La Russie se débarrasse de plus en plus de ses dollars. La banque centrale russe a opéré un mouvement spectaculaire sur ses réserves monétaires. En six mois à peine, la part occupée par le dollar dans les réserves russes a fondu au profit d’autres devises, des euros mais aussi et surtout des yuans, la monnaie chinoise.
On assiste à une sorte de réajustement étant donné que la Chine pèse plus dans l’économie mondiale. Mais par ce type d'actions, la Russie adresse aussi un message aux Américains. Il y a un peu des deux.
Puissance chinoise
La devise chinoise, le yuan, depuis une petite dizaine d’années, commence à peser de plus en plus dans les réserves monétaires de toute une série de pays dans le monde. Une croissance normale, signe que la Chine pèse tout simplement de plus en plus lourd au niveau mondial dans l’économie. Mais il s'agit d'un mouvement assez lent.
Globalement, on trouve en moyenne 1,5% de yuans, de devise chinoise, dans les réserves des banques centrales du monde. Ça n’a pas l’air de grand-chose, mais c’est plus qu’il y a 10 ans. Dans le cas de la Russie, ces réserves en monnaie chinoise, en yuans, représentent aujourd’hui 15%, donc 10 fois plus que la moyenne.
Concernant l’évolution des rapports entre Chine et Russie, elle est tout à fait impressionnante.
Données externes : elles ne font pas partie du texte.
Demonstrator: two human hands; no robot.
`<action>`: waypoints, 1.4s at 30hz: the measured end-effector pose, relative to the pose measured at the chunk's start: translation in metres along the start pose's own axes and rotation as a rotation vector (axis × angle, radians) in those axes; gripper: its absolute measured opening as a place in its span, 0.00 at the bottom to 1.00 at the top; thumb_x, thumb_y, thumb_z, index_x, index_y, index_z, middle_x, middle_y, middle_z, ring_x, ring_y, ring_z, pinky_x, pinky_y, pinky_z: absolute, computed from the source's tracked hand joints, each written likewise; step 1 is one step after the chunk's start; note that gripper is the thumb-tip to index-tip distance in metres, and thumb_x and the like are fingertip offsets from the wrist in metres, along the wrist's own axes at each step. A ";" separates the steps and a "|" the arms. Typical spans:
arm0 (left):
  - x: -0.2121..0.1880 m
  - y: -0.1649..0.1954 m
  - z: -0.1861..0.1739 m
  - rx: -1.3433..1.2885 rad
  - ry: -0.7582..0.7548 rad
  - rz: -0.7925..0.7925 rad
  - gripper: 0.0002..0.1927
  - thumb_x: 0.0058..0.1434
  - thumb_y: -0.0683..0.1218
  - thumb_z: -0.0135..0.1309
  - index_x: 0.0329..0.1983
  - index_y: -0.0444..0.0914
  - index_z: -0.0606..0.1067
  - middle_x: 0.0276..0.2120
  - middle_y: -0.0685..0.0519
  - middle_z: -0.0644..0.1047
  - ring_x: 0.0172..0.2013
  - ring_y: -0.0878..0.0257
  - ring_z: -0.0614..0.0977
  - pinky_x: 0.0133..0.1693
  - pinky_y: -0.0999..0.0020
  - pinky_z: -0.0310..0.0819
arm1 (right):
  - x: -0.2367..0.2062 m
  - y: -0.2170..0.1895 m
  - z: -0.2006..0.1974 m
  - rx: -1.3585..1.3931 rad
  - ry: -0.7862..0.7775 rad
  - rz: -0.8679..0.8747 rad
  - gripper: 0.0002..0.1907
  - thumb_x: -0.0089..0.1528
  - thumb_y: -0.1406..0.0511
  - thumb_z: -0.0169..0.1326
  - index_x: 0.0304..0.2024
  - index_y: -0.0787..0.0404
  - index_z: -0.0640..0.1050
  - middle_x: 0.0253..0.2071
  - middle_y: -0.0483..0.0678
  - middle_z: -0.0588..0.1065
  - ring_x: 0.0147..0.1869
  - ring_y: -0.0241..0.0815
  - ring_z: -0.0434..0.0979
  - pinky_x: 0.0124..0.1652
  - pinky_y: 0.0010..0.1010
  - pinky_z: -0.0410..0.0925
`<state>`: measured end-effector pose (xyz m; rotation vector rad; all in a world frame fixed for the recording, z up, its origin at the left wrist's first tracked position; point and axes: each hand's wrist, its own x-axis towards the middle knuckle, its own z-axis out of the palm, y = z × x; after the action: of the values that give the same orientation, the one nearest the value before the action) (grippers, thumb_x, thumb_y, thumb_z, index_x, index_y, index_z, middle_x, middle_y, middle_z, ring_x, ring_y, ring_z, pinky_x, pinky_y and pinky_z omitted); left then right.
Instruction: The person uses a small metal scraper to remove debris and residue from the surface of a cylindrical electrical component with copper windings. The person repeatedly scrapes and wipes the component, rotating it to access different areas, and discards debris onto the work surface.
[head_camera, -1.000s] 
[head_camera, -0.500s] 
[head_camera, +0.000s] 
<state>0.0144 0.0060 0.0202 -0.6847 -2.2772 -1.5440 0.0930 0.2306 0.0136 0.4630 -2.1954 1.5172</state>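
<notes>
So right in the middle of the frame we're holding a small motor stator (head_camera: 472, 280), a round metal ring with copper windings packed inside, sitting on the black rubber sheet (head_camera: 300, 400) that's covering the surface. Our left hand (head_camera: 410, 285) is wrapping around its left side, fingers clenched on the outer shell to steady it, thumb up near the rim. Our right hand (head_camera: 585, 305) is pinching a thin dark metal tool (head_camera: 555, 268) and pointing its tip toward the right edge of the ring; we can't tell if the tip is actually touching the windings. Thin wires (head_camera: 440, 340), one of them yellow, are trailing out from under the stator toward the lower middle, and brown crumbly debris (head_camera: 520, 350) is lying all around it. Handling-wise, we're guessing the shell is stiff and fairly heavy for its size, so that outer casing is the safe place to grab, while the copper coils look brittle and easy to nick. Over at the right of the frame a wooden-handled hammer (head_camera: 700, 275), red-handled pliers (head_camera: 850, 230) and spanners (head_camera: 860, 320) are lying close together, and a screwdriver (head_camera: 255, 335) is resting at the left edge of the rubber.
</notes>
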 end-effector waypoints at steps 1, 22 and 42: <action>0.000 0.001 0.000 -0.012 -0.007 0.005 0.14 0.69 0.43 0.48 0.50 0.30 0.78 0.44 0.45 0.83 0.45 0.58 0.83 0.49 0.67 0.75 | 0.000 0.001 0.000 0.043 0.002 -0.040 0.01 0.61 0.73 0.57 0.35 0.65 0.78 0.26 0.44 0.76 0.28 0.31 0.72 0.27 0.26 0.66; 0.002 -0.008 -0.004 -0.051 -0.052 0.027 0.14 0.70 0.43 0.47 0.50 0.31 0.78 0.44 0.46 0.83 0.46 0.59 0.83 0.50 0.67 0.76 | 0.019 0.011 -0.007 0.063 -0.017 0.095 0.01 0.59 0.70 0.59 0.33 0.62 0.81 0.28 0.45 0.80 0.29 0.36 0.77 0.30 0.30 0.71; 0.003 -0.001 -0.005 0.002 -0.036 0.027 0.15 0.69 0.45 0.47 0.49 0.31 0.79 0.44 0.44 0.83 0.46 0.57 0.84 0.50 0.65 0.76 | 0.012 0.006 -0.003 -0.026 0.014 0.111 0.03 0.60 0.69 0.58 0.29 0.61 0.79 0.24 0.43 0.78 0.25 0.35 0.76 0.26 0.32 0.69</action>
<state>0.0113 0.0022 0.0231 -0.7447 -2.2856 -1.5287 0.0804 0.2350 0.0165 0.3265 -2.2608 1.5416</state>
En six mois à peine, la Russie a triplé ses réserves de yuans.
Rupture avec les Etats-Unis
Corollairement l'état russe a divisé par deux ses réserves de dollars américains. Pour Xavier Dupret, économiste à la Fondation Joseph Jacquemotte, le message russe adressé aux États-Unis est plutôt clair. "Les sanctions américaines sont là et, de plus en plus, les Russes ne souhaitent plus s’aligner de manière aussi inconditionnelle sur les États-Unis, comme ça a été le cas à une certaine époque, lorsque globalement 60% des réserves de la Fédération de Russie étaient des billets en dollars."
L'expert voit cette mesure comme une mesure "de rétorsion". "Ils ne souhaitent pas non plus financer davantage les États-Unis", explique-t-il. Pour le dire autrement, une banque centrale russe qui détient des devises américaines contribue à financer aussi l’État américain. C’est sans doute cela que la Russie voulait changer, parce que les réserves monétaires, donc les réserves de change d’un pays, c’est l’accumulation de devises du fait d’exportations.
La composition de réserves monétaires en dit donc long sur les relations commerciales et, dans ce cas-ci, sur les intentions géopolitiques aussi, et dans le cas de la Russie, réagir aux sanctions américaines.
Des conséquences pour la zone euro?
Pour l’instant, la Russie, malgré les sanctions européennes à son égard, choisit de continuer à accumuler des euros, et d’ailleurs de plus en plus et malgré les sanctions. Ce qui fait dire à Xavier Dupret que la zone euro pourrait en fait devenir une espèce de zone neutre.
"Un bloc américain, un bloc sino-russe et entre les deux on pourrait se dire que la zone euro deviendrait finalement une espèce de gigantesque Suisse, neutre géopolitiquement, cherchant à se maintenir à l’équilibre entre ces deux grands blocs qui s’affirment. L’euro serait donc cette monnaie stable, qui serait globalement la deuxième ou troisième monnaie de réserve internationale", analyse-t-il.